**ASSIGNMENT**: Below is a listing. Set down exactly the lines from the one containing "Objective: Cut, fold" through the one containing "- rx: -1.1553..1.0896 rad", both ends included, and leave out the rest.
START SOURCE MATERIAL
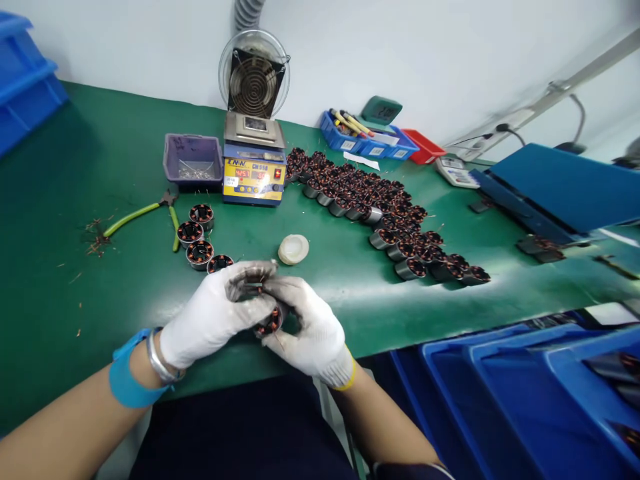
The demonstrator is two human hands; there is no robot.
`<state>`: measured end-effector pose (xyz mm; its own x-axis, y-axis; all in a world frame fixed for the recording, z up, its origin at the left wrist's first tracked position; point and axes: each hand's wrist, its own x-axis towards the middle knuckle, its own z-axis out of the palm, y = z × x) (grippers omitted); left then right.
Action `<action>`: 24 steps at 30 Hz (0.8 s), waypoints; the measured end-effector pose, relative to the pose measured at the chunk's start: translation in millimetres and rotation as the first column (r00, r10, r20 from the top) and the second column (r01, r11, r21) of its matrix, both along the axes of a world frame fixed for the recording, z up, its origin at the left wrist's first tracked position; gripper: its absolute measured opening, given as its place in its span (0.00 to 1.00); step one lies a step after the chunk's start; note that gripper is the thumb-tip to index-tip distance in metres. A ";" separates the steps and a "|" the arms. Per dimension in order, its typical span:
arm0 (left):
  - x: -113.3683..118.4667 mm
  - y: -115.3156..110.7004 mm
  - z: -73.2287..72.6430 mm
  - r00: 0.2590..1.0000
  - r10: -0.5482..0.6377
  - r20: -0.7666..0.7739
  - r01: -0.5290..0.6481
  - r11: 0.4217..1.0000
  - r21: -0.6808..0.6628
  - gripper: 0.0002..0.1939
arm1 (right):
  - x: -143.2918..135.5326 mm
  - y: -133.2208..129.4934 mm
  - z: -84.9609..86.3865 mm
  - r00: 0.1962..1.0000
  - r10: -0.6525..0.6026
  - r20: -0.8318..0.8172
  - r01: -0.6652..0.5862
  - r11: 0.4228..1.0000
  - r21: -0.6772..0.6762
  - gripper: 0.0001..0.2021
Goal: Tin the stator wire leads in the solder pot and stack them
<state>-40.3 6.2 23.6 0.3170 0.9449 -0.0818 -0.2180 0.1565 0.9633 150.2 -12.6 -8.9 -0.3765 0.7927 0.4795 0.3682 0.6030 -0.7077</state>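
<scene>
- Fingers of our gloved right hand [310,323] close around a copper-wound ring [270,322], near the front edge of the green table [330,247]; those of our gloved left hand [215,312] curl against it, though we cannot tell how firmly.
- Right of us spread rows of similar rings [370,200].
- Beyond our hands sits the yellow-and-blue solder pot [254,180].
- Beside it, our purple bin [193,148] contains thin pins.
- Green-handled pliers [135,217] lie open.
- Nearer us rests a small whitish dish [294,249].

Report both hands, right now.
Left hand: fingers closed on the near copper-wound ring.
Right hand: fingers around the same ring, its far side hidden.
</scene>
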 end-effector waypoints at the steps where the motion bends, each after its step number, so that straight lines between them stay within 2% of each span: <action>1: -2.2 -0.3 1.2 0.999 0.029 -0.039 -0.028 0.999 0.023 0.11 | 1.8 -1.1 1.1 1.000 0.014 0.008 -0.014 1.000 -0.014 0.28; 2: -5.0 -0.7 2.3 0.997 0.051 -0.066 -0.047 0.998 0.052 0.05 | 3.9 -2.1 2.2 1.000 0.008 0.010 -0.007 0.999 -0.034 0.28; 5: -14.4 -2.0 4.9 0.983 0.172 -0.056 -0.161 0.972 0.173 0.12 | 10.7 -4.0 6.0 0.998 -0.064 0.024 0.066 0.993 -0.094 0.26; 7: -16.9 -3.1 5.6 0.939 0.334 -0.077 -0.297 0.904 0.306 0.12 | 14.8 -3.9 8.7 0.996 -0.072 0.050 0.077 0.992 -0.099 0.25; 8: -16.2 -3.6 5.5 0.910 0.397 -0.122 -0.325 0.863 0.387 0.08 | 16.3 -3.7 9.7 0.996 -0.063 0.056 0.068 0.993 -0.095 0.25; 9: -14.2 -4.0 5.1 0.883 0.424 -0.199 -0.297 0.835 0.462 0.04 | 17.3 -3.4 10.6 0.997 -0.048 0.061 0.054 0.994 -0.093 0.25; 11: -7.8 -4.5 4.0 0.844 0.352 -0.404 -0.097 0.842 0.530 0.07 | 18.4 -3.3 11.5 0.998 -0.035 0.061 0.041 0.994 -0.100 0.26; 13: -1.5 -5.2 3.0 0.806 0.206 -0.555 0.100 0.876 0.472 0.09 | 19.3 -4.2 12.1 0.998 -0.030 0.058 0.038 0.990 -0.138 0.26; 14: 0.5 -5.6 3.0 0.804 0.162 -0.573 0.127 0.893 0.431 0.13 | 20.0 -5.2 12.6 0.999 -0.025 0.048 0.032 0.986 -0.161 0.26; 15: 1.3 -6.0 3.3 0.825 0.159 -0.543 0.084 0.914 0.397 0.15 | 21.0 -6.3 13.4 0.999 -0.015 0.032 0.021 0.983 -0.184 0.26; 17: -0.5 -6.5 4.9 0.877 0.277 -0.393 -0.156 0.937 0.312 0.15 | 23.5 -8.5 15.6 1.000 0.004 -0.008 -0.005 0.976 -0.219 0.27; 19: -4.7 -6.0 6.7 0.876 0.417 -0.243 -0.376 0.905 0.198 0.13 | 25.8 -9.9 18.2 1.000 -0.008 -0.024 0.002 0.970 -0.243 0.28; 20: -6.2 -5.5 7.2 0.886 0.412 -0.214 -0.386 0.910 0.153 0.13 | 26.7 -10.0 19.2 1.000 -0.020 -0.020 0.014 0.967 -0.253 0.28; 21: -6.8 -5.0 7.4 0.915 0.340 -0.216 -0.318 0.939 0.128 0.13 | 27.1 -9.8 19.9 1.000 -0.029 -0.012 0.024 0.965 -0.260 0.28; 22: -6.2 -4.8 7.3 0.944 0.223 -0.245 -0.200 0.973 0.113 0.13 | 27.3 -9.2 20.3 1.000 -0.031 -0.006 0.028 0.965 -0.260 0.27; 24: -2.2 -5.1 6.7 0.938 -0.008 -0.345 0.033 0.997 0.066 0.13 | 26.7 -7.6 20.0 1.000 -0.004 0.006 0.005 0.970 -0.243 0.27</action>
<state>-42.4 1.1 30.2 0.3008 0.9457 -0.1234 0.1318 0.0869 0.9875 176.9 -20.2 11.1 -0.3749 0.8867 0.2706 0.3744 0.4118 -0.8308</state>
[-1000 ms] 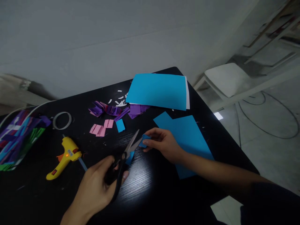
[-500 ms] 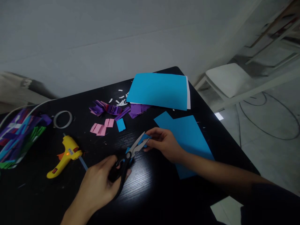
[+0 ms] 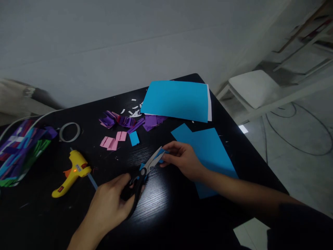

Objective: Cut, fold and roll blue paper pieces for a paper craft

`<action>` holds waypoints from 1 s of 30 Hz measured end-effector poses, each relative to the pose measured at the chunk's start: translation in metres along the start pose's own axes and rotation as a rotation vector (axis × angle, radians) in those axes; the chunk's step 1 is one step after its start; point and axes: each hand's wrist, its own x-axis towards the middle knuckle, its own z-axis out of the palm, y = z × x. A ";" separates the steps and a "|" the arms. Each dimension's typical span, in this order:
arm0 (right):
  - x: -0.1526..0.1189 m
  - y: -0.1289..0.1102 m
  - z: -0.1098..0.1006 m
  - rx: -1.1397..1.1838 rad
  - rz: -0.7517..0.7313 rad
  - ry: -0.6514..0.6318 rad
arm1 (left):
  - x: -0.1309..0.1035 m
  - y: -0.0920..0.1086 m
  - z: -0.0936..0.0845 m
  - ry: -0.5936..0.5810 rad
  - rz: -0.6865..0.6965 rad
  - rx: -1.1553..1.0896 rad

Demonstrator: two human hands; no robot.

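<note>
1. Blue paper piece (image 3: 161, 151), small and bent or folded (too small to tell which), sits at the parted blades of the scissors (image 3: 143, 172), about 2 o'clock from their pivot, which is the centre of the dial throughout.
2. Left hand (image 3: 110, 198), at 8 o'clock, is closed around the black scissor handles; right hand (image 3: 182, 159), between 2 and 3 o'clock, pinches the paper piece between thumb and fingers.
3. Cutting looks to be partway through: the blades straddle the paper, but whether they have bitten into it cannot be told.
4. Judged as already cut: one blue rectangle (image 3: 134, 138) at 11 o'clock, with pink pieces (image 3: 112, 143) lying at 10 o'clock. More blue paper shows right under the scissors (mostly hidden, so its shape is unclear).
5. Left to cut, if more is wanted: plenty. A notched blue sheet (image 3: 213, 146), between 2 and 3 o'clock, lies partly under the right forearm; its stepped edge suggests a portion has come off. Another blue sheet (image 3: 177, 100) lies whole at 1 o'clock, over white paper.
6. Purple strips (image 3: 126, 122) lie at 11 o'clock and white scraps (image 3: 135, 113) nearer 12, on the black surface (image 3: 182, 215).
7. Nothing is being glued at this moment: the yellow glue gun (image 3: 74, 172) rests at 9 o'clock, untouched (its small orange light is glowing).
</note>
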 end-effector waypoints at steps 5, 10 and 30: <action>-0.001 0.000 0.000 -0.011 0.005 0.010 | 0.000 -0.001 0.000 0.010 0.015 0.004; 0.000 0.001 0.000 -0.011 -0.004 0.020 | -0.001 0.000 0.000 0.034 0.002 0.029; 0.001 0.003 -0.001 -0.025 -0.049 -0.022 | 0.000 0.002 -0.003 0.060 -0.005 0.079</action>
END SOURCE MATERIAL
**RESULT**:
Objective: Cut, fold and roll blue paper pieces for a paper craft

`<action>` holds waypoints from 1 s of 30 Hz measured end-effector poses, each relative to the pose measured at the chunk's start: translation in metres along the start pose's own axes and rotation as a rotation vector (axis × angle, radians) in those axes; the chunk's step 1 is one step after its start; point and axes: each hand's wrist, its own x-axis towards the middle knuckle, its own z-axis out of the palm, y = z × x. A ";" separates the steps and a "|" the arms. Each dimension's typical span, in this order:
arm0 (right):
  - x: -0.1526..0.1189 m
  - y: -0.1289..0.1102 m
  - z: -0.1098..0.1006 m
  - rx: -1.1397..1.1838 rad
  - rz: -0.7517..0.7313 rad
  - ry: -0.6514..0.6318 rad
arm1 (left):
  - x: -0.1309..0.1035 m
  - y: -0.0920..0.1086 m
  - z: -0.0936..0.0845 m
  - ry: -0.5936..0.5810 rad
  - rz: -0.6865..0.6965 rad
  - rx: -1.1553..1.0896 rad

No further output is needed here.